Now all that is needed is an additional check in the lookup function followed by a simple, added function to the binder class:

Object* select_arg(std::vector<Object*> const& args, Object * key) {
	if (Placeholder * ph = dynamic_cast<Placeholder*>(key)) {
		return args[ph->get()];
	}
	if (binder * bound = dynamic_cast<binder*>(key))
	{
		return bound->eval(args);
	}
	return key;
}

Object * binder::eval(std::vector<Object*> const& args_b) const {
	return invokers[args.size()](fun, args, args_b);
}

As you can see, no big deal but it greatly improves the utility of the system.
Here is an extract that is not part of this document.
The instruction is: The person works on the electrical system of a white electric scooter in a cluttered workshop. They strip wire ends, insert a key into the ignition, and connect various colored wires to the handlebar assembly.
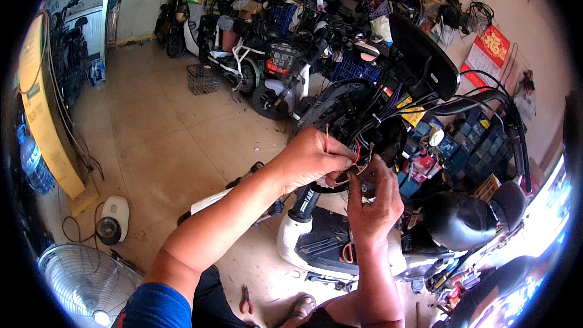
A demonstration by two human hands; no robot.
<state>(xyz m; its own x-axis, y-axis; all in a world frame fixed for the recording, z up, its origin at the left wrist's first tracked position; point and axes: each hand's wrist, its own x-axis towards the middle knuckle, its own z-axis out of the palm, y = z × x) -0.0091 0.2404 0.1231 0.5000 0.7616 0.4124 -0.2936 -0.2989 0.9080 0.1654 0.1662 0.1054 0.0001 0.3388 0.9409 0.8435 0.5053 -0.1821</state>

Also, I was mistaken when I said that the standard for return type deduction was to have a result_of typedef in your functor. The actual typename is result_type just as the STL uses in unary and binary functions.

Review

If you’ll remember from the last article, the bind system requires a few basic parts:

  1. Two lists of arguments, the first may contain placeholders or bind expressions.
  2. A translation function that will take an argument and either return it, evaluate it if it’s a bind, or return the item in the list if it’s a placeholder.
  3. A set of invokers that use the above to generate a final list of arguments and invoke the function
  4. An object to track the initial bind and provide a way to invoke it.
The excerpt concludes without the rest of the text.